But it is difficult to reconcile them.
Let me explain how I see the difference between geometry and algebra. Geometry is of course about space.
There is no doubt about it. If I face the audience in this room, I can see it in a second or a microsecond.
A lot, received a lot of information, of course, this is not an accident. The structure and vision of our brains are very similar.
Important relationship. I learned from some friends who are engaged in neurophysiology that vision occupies% of the cerebral cortex.
Eighty or ninety. There are about seventeen centers in the brain, each of which is responsible for different parts of visual activities.
Some parts are related to vertical direction, some parts are related to horizontal direction, and some parts are related to color and perspective.
Yes, the last part involves the specific meaning and explanation of what we see. Understand and perceive the world we see.
Boundary is a very important part of our human development and evolution. Therefore, spatial intuition or
Spatial perception is a very powerful tool, which is also occupied by geometry in mathematics.
Important position, it can be used not only for those things with obvious geometric properties, but also for those things that are not clear.
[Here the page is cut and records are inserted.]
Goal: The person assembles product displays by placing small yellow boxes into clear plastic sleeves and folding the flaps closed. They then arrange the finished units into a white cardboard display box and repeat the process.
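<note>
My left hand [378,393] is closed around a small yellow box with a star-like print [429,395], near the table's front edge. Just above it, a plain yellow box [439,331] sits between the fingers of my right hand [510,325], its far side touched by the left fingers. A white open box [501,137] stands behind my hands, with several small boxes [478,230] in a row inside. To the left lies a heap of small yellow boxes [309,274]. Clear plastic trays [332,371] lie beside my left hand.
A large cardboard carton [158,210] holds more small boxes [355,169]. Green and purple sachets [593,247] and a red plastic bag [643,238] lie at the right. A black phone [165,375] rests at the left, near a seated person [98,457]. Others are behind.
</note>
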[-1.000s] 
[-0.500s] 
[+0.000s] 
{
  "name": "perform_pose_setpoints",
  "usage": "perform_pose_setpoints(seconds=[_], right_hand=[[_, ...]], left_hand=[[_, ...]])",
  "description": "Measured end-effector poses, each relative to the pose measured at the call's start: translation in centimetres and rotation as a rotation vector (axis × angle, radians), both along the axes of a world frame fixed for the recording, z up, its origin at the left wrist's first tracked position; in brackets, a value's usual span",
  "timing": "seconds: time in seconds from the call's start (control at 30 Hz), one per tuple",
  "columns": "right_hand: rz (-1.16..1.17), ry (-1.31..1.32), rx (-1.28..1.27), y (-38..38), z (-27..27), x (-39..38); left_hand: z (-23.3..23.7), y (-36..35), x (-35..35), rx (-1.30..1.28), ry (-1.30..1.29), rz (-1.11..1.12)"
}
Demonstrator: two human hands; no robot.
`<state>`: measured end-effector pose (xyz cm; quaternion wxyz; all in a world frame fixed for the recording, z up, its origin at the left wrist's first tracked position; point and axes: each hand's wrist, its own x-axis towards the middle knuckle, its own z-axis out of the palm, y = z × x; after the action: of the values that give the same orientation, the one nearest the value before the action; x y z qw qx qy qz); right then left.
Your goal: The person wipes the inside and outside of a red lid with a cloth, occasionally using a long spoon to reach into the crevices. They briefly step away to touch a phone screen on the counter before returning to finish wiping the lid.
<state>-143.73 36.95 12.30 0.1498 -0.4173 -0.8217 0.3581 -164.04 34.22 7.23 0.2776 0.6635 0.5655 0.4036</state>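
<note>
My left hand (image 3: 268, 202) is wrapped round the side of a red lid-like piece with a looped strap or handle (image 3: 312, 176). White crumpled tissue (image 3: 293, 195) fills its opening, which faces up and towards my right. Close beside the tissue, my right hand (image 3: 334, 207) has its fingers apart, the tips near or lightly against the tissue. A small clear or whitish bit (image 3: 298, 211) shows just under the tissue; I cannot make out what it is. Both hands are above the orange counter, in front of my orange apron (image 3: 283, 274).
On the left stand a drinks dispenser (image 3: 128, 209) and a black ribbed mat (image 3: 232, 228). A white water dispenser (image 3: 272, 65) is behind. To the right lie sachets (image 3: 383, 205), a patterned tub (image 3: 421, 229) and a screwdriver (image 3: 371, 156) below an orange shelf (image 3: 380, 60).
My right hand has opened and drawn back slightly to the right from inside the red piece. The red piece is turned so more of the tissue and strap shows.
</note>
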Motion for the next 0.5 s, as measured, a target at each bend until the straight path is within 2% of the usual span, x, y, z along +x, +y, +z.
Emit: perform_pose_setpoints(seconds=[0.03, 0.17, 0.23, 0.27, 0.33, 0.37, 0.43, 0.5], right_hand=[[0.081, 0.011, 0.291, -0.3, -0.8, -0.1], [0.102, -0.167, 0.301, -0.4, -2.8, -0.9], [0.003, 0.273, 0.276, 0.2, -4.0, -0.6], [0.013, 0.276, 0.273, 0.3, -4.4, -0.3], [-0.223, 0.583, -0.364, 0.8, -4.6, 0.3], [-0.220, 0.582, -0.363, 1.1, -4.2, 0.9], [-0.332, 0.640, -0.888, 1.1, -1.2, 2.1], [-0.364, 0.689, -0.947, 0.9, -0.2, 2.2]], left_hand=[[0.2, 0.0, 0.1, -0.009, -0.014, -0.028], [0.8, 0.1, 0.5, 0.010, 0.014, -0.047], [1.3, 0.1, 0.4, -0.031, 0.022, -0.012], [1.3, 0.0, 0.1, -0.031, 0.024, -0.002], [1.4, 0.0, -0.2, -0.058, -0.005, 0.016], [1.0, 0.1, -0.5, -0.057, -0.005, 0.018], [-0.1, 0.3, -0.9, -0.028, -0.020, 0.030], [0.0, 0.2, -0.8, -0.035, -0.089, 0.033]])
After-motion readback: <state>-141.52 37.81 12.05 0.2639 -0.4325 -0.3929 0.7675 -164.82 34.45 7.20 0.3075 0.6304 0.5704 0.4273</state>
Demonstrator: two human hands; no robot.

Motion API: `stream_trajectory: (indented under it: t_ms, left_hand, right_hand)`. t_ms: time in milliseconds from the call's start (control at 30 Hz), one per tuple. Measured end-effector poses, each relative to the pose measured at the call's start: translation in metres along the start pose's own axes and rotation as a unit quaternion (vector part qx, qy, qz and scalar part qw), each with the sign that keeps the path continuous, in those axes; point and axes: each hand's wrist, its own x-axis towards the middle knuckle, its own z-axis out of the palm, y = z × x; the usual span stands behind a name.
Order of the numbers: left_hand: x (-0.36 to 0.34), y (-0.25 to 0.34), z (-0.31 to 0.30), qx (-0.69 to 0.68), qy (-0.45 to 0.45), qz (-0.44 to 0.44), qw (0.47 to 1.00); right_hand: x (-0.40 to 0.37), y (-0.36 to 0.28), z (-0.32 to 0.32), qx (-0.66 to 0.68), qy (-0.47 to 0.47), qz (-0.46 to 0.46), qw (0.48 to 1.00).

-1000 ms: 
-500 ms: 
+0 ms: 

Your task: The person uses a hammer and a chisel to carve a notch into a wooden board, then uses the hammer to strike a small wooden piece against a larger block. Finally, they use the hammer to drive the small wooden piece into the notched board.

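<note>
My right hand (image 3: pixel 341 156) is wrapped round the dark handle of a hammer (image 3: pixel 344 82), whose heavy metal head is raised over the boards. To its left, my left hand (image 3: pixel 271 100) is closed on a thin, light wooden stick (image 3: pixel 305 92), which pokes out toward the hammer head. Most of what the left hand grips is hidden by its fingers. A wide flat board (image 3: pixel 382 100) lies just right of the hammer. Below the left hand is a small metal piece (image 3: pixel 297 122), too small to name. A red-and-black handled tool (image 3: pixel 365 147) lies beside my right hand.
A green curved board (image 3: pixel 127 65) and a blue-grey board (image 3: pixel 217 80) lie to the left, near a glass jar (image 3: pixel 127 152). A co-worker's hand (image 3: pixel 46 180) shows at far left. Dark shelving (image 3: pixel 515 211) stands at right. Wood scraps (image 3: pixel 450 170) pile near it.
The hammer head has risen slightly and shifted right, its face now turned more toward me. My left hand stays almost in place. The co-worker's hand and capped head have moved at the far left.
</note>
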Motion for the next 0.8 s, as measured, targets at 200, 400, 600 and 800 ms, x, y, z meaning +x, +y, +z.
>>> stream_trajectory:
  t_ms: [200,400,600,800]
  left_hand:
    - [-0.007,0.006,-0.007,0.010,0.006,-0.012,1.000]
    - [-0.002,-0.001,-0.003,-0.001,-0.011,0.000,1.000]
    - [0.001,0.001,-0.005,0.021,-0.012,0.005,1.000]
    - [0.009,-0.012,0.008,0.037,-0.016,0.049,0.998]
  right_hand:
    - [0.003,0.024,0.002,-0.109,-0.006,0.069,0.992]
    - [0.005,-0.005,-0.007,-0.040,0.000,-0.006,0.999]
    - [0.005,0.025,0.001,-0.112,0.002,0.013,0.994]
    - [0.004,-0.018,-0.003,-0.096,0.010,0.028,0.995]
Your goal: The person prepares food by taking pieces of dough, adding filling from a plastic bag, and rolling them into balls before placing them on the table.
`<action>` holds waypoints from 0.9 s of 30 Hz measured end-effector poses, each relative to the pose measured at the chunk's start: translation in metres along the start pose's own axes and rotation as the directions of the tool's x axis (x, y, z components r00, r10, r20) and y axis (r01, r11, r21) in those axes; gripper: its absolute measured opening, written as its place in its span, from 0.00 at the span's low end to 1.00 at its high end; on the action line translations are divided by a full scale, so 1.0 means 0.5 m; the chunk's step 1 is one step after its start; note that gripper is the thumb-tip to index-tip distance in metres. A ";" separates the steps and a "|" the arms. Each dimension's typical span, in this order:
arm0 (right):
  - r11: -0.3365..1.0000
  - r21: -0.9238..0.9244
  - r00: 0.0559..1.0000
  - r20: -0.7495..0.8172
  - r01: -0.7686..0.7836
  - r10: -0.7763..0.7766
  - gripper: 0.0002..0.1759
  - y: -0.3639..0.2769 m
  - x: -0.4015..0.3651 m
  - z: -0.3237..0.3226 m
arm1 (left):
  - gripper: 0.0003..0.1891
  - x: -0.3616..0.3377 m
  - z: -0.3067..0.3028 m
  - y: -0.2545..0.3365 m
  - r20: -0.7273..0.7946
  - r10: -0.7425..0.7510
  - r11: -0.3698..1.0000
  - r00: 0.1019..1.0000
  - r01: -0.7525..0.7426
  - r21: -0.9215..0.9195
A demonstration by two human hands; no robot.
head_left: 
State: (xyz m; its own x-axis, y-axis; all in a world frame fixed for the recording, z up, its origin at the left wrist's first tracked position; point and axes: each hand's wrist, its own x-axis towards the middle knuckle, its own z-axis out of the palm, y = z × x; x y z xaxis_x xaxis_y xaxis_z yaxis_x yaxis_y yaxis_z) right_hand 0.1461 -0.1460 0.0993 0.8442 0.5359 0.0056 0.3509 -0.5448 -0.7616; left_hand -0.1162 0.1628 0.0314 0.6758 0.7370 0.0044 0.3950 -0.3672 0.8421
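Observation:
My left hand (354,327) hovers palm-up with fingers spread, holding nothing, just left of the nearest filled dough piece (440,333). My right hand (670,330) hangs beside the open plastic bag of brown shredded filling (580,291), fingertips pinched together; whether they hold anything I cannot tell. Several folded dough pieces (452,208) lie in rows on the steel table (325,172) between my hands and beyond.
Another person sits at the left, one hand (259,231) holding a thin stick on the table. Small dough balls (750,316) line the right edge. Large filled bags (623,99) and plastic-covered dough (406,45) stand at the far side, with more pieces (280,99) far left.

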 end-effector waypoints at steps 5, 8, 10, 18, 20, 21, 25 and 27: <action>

Something with geometric properties can also be used. We try to simplify them into geometric forms, because this enables us to
Use our intuition. Our intuition is our most powerful weapon, especially when explaining a kind of mathematics to students or colleagues.
You can see it clearly. When you explain a long and difficult argument, you finally make the students understand it. students
What do you say when you talk? He would say, "I see (I see)!" " "See and understand are synonyms, I.
Students can also use the word "perception" at the same time, at least this is correct in English, and compare this phenomenon with others.
Language contrast is equally interesting. I think one thing is very basic: mankind has passed this great moment of ability and vision.
Activities get a lot of information, thus developing, teaching participating in it and making it perfect.
On the other hand (some people may not think so), algebra is essentially about time.
What kind of algebra is a series of operations listed one after another, meaning "one after another"
We must have the concept of time. In a static universe, we can't imagine algebra, but the essence of geometry is static.
Stateful: I can sit here and observe, nothing has changed, but I can continue to observe. However, algebra is related to time.
Pass, this is because we have a series of operations. When I say algebra, I don't just mean modern algebra.
Any algorithm, any calculation process, gives a series of successive steps, which is made by the development of modern computers.
Everything is clear. Modern computers use a series of zeros and 1 to reflect their information, thus giving the answer to the question.
Algebra involves the operation of time, and geometry involves space. They are two perpendicular aspects of the world.
Moreover, they represent two different concepts in mathematics, so algebra and geometry were relatively important among mathematicians in the past.
Sexual arguments or conversations represent very, very basic things.
Of course, it's just to demonstrate which side lost and which side won. Not worth it. When I think about this problem.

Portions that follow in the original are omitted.